During the early 19th century, glioblastoma was considered GBM of mesenchymal origin and was defined as a sarcoma. In 1863, Rudolf Virchow demonstrated its glial origin,2 and in 1914 Mallory proposed the term glioblastoma multiforme. However, it was not until 1925 that Globus and Strass presented a complete description of the neoplasm, at which point the most common term became spongioblastoma multiforme. Finally, in 1926, Bailey and Cushing successfully reintroduced the term originally proposed by Mallory: glioblastoma multiforme.

There are two types of GBM, each distinguished by origin and molecular phenotype: primary, which represents the majority of GBM patients and develops rapidly over the course of several weeks; and secondary, which presents as lower-grade gliomas and eventually progresses to grade IV. Once a patient is diagnosed with GBM, the overall median survival time for those treated with the Stupp scheme is approximately 15 months.3


Treatment protocols for GBM combine surgery followed by concurrent radiation therapy with temozolamide and adjuvant temozolamide (TMZ). These approaches provide palliation and moderate survival benefit.3-5

Clinical Applications


In multidisciplinary regimens, glioma resection remains the mainstay given its central role in establishing a histologic diagnosis and in relieving symptoms of mass effect by mechanical cytoreduction. The objective is to provide maximal tumor resection with preservation or restoration of neurologic function.6,7 Unfortunately, patients nearly always experience tumor recurrence, as these tumors invade and infiltrate surrounding normal tissue, making curative resection unlikely.

Advanced Surgical Techniques

The best established technique for assessing the eloquent cortex to guide resection is direct cortical stimulation (DCS).8,9 With this approach, low-current stimulation of the brain creates a transient localized lesion, and testing of language function during DCS can help assess the site of importance in language function. The mapping of motor and language areas of the brain has allowed for more aggressive resections of high-grade gliomas by minimizing the risk of potential deficits.

In fluorescence-guided resections, 5 aminolevulinic acid (5-ALA) is used as an orally administered prodrug, which is metabolized intracellularly to protoporphyrin IX and emits a red-violet fluorescent signal evidenced by blue light. This agent accumulates in certain tumor types and, thus, can help differentiate tumor from normal surrounding brain tissue.10

Image-guided surgical techniques have helped safely assist the extent of surgery in eloquent cortical areas where resection is frequently abandoned before gross total resection to avoid neurologic deficits. This is the reason for neuro-navigation based on preoperative functional MRI (fMRI), the most common noninvasive tool that can provide additional information on the anatomical relationship between borders of the tumor, specifically infiltrating tumors and eloquent areas.11-14 Motor mapping can be performed either with the patient awake or under general anesthesia, while speech mapping requires the use of an awake anesthesia technique, at least during the mapping portion. Concomitant with neuronal activity is an increase of blood flow through local cerebral vessels. These changes in cerebral blood flow can be visualized by a method of fMRI that measures variations in the area of interest that are dependent on blood oxygen level.
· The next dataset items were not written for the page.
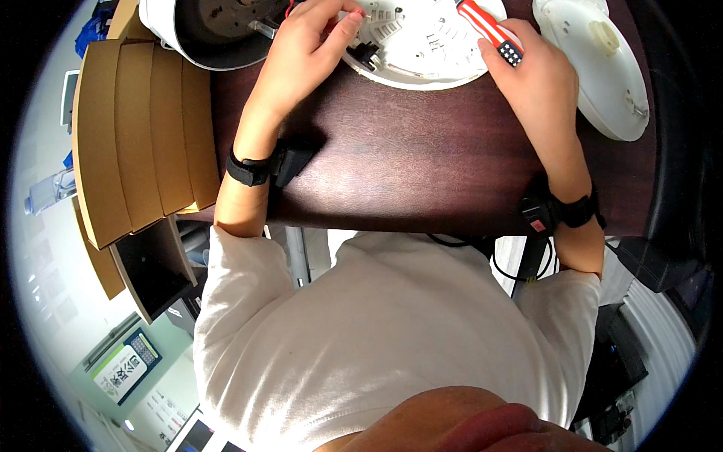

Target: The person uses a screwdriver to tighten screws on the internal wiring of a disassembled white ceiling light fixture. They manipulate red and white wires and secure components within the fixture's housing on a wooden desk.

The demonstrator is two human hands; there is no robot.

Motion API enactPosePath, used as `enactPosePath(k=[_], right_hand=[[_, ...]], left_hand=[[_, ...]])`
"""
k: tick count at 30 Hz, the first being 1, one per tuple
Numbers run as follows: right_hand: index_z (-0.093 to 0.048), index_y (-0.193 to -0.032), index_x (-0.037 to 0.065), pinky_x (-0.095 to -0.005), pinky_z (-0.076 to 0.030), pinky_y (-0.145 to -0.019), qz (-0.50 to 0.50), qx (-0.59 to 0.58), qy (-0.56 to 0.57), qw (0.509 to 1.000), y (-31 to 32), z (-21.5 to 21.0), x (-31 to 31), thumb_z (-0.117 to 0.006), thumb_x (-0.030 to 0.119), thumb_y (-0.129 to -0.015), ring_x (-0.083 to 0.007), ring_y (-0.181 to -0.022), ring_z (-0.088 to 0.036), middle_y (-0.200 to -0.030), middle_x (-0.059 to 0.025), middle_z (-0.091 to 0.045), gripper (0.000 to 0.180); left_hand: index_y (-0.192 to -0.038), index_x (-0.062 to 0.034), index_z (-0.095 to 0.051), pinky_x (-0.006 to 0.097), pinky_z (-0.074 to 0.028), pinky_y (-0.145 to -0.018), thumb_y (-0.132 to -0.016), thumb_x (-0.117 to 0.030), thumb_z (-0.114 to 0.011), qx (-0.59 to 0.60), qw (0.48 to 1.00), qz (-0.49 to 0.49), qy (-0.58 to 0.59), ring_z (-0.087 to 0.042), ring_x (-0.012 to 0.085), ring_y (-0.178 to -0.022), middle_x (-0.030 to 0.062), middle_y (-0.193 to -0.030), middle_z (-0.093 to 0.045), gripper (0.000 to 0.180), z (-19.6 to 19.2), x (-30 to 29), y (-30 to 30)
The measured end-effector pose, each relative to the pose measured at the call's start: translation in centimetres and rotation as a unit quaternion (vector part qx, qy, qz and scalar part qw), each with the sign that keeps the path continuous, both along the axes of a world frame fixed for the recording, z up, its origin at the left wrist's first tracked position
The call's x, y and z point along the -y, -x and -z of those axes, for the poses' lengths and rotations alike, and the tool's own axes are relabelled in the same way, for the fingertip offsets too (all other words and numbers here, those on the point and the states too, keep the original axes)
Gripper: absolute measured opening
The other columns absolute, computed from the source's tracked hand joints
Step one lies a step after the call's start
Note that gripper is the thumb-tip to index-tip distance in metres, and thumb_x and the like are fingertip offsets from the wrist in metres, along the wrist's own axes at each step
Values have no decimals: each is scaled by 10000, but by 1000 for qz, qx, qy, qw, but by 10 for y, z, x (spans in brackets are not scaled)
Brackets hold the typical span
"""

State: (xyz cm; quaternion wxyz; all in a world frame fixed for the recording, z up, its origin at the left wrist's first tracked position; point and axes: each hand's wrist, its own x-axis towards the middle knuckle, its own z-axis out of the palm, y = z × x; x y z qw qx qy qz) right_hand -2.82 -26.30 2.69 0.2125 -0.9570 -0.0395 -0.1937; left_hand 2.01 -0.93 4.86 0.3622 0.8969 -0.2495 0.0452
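A round white plastic base (pixel 414 56) with molded ribs and slots lies at the top of the view. My left hand (pixel 312 41) is over its left edge, thumb and fingers pinched together; what is between them is too small to make out. A dark connector-like piece (pixel 364 56) sits on the base below that hand. A bit of red wire (pixel 289 7) shows beside its fingers. My right hand (pixel 538 75) is closed around a screwdriver (pixel 489 30) with a red-and-white striped handle and a starred dark end, above the right rim. The screwdriver's shaft is out of view.
A white round pot-like housing (pixel 162 22) with a dark inside stands at the upper left. Right of my right hand lies a white round cover (pixel 602 75). Brown cardboard boxes (pixel 143 135) line the left side of the dark wooden table (pixel 407 166). Black straps circle both wrists.
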Motion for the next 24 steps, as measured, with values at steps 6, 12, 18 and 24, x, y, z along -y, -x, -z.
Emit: enactPosePath(k=[6,12,18,24], right_hand=[[-641,-942,71,-397,-514,-611,6,0,35,999,-4,-6,-1,-637,333,-807,-301,-702,-652,-805,-106,-670,295],[-635,-964,66,-378,-512,-645,16,-16,75,997,-9,-10,-5,-616,336,-827,-278,-763,-651,-879,-95,-664,303],[-627,-968,66,-385,-509,-659,-3,15,121,992,-15,-11,-7,-622,334,-830,-273,-829,-623,-901,-93,-620,302],[-627,-943,68,-397,-484,-701,-78,104,147,981,-24,-18,-18,-661,292,-799,-285,-866,-578,-849,-81,-587,269]], left_hand=[[-883,4,-625,249,-409,-634,-873,-216,-646,17,1000,11,1,-498,114,-698,46,-745,-538,221,4,-8,-2],[-809,-10,-623,273,-407,-632,-832,-178,-681,109,994,12,-9,-491,163,-682,49,-706,-551,179,6,-11,-4],[-777,-14,-611,288,-390,-628,-822,-159,-680,129,991,21,-21,-459,170,-657,33,-667,-537,167,5,-13,-4],[-799,-8,-623,292,-406,-647,-833,-187,-671,134,991,26,1,-481,177,-673,49,-688,-536,188,7,-14,-3]])
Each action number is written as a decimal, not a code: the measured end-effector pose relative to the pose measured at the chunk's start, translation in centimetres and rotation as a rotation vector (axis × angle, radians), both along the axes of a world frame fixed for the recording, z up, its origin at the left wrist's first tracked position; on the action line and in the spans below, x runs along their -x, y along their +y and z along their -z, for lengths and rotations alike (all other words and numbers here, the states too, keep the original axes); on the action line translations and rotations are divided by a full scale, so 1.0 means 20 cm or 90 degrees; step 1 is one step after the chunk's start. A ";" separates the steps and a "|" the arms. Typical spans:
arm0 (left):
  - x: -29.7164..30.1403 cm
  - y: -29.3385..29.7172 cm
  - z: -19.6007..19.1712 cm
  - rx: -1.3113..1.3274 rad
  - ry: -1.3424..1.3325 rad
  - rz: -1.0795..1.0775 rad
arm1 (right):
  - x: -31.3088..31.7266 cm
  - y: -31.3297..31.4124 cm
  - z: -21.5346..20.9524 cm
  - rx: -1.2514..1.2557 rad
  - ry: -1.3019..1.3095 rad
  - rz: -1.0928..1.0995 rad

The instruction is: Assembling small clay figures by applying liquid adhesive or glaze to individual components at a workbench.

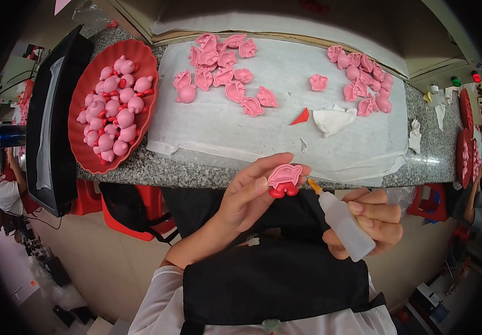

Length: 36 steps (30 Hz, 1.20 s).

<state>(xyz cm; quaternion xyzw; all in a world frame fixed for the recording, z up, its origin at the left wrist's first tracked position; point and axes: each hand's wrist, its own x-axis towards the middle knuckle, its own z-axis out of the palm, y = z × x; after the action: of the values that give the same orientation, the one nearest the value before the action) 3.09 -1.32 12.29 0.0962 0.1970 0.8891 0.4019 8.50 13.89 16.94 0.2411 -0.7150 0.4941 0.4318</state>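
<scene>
Between the fingers of my left hand point(246, 195) is a hollow pink figure half point(284, 176) with red feet point(283, 191) at its lower edge, its open inside facing up. My right hand point(378, 220) is wrapped round a translucent white squeeze bottle point(344, 223). The bottle's orange-yellow nozzle point(314, 186) points at the figure half, close to its right side; whether they touch I cannot tell. Both hands are in front of the table's near edge, above my black apron point(274, 285).
White paper point(285, 134) covers the granite table point(207, 170). Pink halves lie in a left group point(224, 75) and a right group point(361, 78). Near them are a crumpled tissue point(335, 120) and a red scrap point(300, 116). At left, a red scalloped bowl point(79, 153) holds pink figures beside a black tray point(65, 106).
</scene>
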 end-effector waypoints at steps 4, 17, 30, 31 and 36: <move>0.00 0.01 -0.02 -0.001 0.000 0.006 | -0.01 0.01 -0.01 -0.017 -0.034 -0.001; -0.01 0.01 -0.02 0.082 0.018 -0.030 | 0.00 -0.01 -0.01 -0.069 -0.043 -0.028; 0.00 0.01 -0.01 0.048 -0.047 -0.017 | -0.01 -0.02 -0.01 -0.048 -0.052 -0.045; 0.00 0.01 -0.01 0.044 -0.055 -0.013 | -0.01 -0.02 -0.01 -0.037 -0.056 -0.053; 0.00 0.01 -0.01 0.044 -0.055 -0.015 | -0.02 0.00 -0.02 -0.051 -0.084 -0.061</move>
<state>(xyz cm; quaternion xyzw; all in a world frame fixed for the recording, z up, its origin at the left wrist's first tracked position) 3.12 -1.16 12.55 0.0418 0.2110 0.8898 0.4024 8.98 13.83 17.27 0.2591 -0.7488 0.5001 0.3495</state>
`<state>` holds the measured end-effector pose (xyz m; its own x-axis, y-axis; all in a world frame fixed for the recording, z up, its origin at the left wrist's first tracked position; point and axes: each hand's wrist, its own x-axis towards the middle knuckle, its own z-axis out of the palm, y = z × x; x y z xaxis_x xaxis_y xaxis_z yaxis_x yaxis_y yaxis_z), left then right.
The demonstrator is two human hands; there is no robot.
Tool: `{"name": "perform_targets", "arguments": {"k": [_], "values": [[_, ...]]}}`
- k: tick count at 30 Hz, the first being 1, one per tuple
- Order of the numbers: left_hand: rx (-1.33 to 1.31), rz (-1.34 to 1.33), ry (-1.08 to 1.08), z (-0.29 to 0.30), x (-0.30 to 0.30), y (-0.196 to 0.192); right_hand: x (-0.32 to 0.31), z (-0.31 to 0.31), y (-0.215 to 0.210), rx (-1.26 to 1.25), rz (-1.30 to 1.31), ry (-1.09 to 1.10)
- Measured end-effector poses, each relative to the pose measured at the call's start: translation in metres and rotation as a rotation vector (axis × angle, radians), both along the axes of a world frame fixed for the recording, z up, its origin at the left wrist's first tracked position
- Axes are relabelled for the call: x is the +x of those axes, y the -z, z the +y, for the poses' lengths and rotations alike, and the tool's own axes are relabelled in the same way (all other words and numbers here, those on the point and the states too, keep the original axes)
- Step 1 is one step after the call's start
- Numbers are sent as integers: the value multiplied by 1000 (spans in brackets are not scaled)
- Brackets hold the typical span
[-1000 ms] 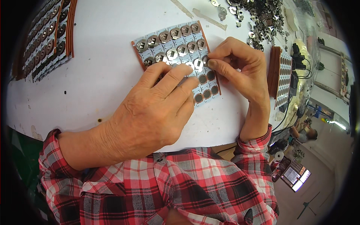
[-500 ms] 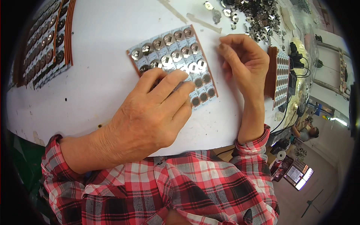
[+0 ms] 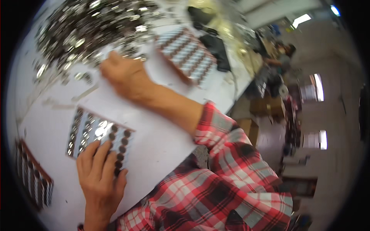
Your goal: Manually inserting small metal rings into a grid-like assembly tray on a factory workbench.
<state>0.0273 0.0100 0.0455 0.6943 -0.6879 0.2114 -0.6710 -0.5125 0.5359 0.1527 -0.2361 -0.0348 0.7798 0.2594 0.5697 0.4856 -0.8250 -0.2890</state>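
Note:
My left hand [image 3: 98, 173] lies open, its fingers stretched over the lower part of a light blue circuit board panel [image 3: 79, 129] on the white table. Rows of round discs cover the panel. Shiny metal pieces sit on the rows to its left, while those to its right show bare dark circles. Blurred by motion, my right hand [image 3: 125, 75] is at the lower edge of a big heap of small shiny metal pieces [image 3: 92, 30]. Its fingers look bunched, but whether they hold a piece cannot be made out.
A stack of similar panels [image 3: 187, 54] stands right of the heap, beside black devices [image 3: 216, 50] and a yellowish plastic sheet. More filled panels [image 3: 32, 177] lie at the far left. Another person [image 3: 283, 57] sits in the background, near cardboard boxes [image 3: 268, 107].
The view has swung to the right. My right hand has moved from beside the panel to the metal heap. My left hand's fingers, bent over the panel before, now lie stretched on it.

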Motion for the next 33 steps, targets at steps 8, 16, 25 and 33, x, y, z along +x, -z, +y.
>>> {"name": "perform_targets", "arguments": {"k": [8, 16, 25, 33], "values": [[-310, -100, -169, 11, 14, 27, -59, 20, -71, 873, 980, -301], [-534, 377, -388, 1, 11, 18, -80, 39, -69, 1051, 1123, -454], [-829, 910, -388, 6, 11, 0, -81, 30, -76, 1068, 1227, -600], [-742, 811, -368, 12, 10, 7, -84, 40, -72, 1012, 1105, -519]]}}
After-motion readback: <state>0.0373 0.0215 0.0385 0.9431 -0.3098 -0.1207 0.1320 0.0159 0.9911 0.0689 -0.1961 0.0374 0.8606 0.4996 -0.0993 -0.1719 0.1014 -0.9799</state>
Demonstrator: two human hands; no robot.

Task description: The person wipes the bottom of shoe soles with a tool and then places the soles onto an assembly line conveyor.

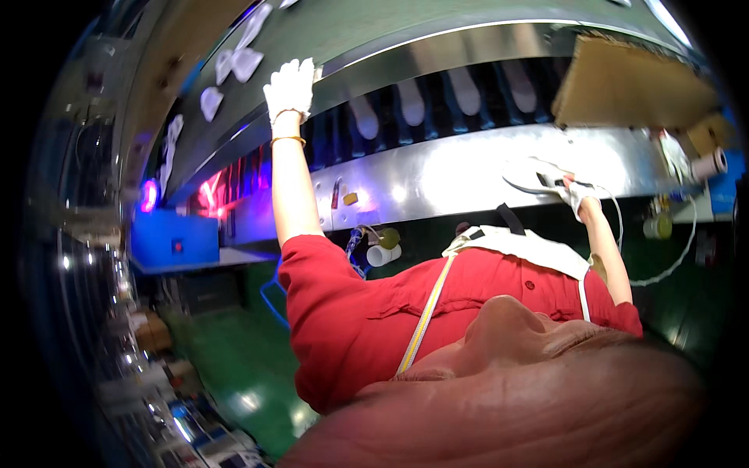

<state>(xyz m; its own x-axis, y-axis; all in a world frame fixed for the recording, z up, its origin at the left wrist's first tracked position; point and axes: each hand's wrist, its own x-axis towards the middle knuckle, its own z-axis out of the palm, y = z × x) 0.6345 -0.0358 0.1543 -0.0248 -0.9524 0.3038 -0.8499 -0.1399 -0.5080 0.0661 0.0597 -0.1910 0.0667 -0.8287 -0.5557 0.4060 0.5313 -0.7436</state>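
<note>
My left hand [290,87], in a white glove, reaches far forward to the metal edge of the green conveyor belt [437,22]. Its fingers are stretched out, and a small pale piece shows beside the fingertips. Several white, limp pieces [243,64] lie on the belt to the left of it. Low on the right, my right hand [579,196], also gloved, is closed around a corded hand tool [538,178] with a dark curved edge. Glare on the steel worktop [460,168] blurs the tool's shape, so I cannot tell its exact kind.
Several pale rounded forms [411,101] sit in a row below the belt's edge. Cardboard [632,82] stands at the right, near a thread cone [708,165]. A white cord [671,277] loops down there. A blue box [175,238] is at the left.
</note>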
After surgery, chemoradiotherapy is considered the standard treatment. During the delineation and planning of radiotherapy treatment, the radiation oncology team uses acronyms like GTV (gross tumor volume), CTV (clinical target volume) and PTV (planning target volume). The doses and treatment phases are based on protocols determined by the European Organization for Research and Treatment of Cancer (EORTC) and the Radiation Therapy Oncology Group (RTOG). Based on the RTOG guidelines, the initial volumes (T2/FLAIR + gross/residual tumor plus resection cavity) receive 4600 cGy/23 fractions followed by a boost to 1400 cGy/7 fractions to gross/residual tumor plus resection cavity. In a study by Kelly et al,15 the isolated tumor cells were noted to extend to cover T2 changes and beyond on MRI, which was confirmed with serial stereotactic biopsies; this is the reason for the definition of the initial GTV treated to lower doses (eg, 46 Gy). These PTV are based on the 1980 study by Hochberg and Pruitt16 that showed, using computed tomography (CT), 78% of recurrences were within 2 cm of the margin of the initial tumor bed, and 58% were within 1 cm. This pattern was validated by Wallner et al.17 These data are the basis for the definition of the boost to GTV treated to higher doses (eg, 60 Gy). According to the EORTC, only a treatment volume receives 60 Gy in 30 fractions. The GTV corresponds to the surgical resection cavity plus any residual enhancing tumor (postcontrast T1-weighted MRI scans); the CTV comprises the GTV plus a margin of 20 mm; and finally, PTV is equal to CTV plus a margin of 3-5 mm.

Better results have been obtained with a combination of RT and temozolamide (TMZ), with standard dosing for concomitant TMZ therapy being 75 mg/m2/d given daily during radiation therapy (RT) followed by 150-200 mg/m2/d for 5 days every 28 days for a total of 6 cycles.3 The RTOG-0525, which consisted of 833 patients, did not show a statistically significant difference between a conventional TMZ regimen and a dose-dense TMZ protocol. The overall survival (OS) was 16.6 vs. 14.9 months, and progression-free survival (PFS) was 5.5 vs. 6.7 months, respectively. The dose-dense protocol increased grade 3 toxicities from 34% to 53% (Figure 2).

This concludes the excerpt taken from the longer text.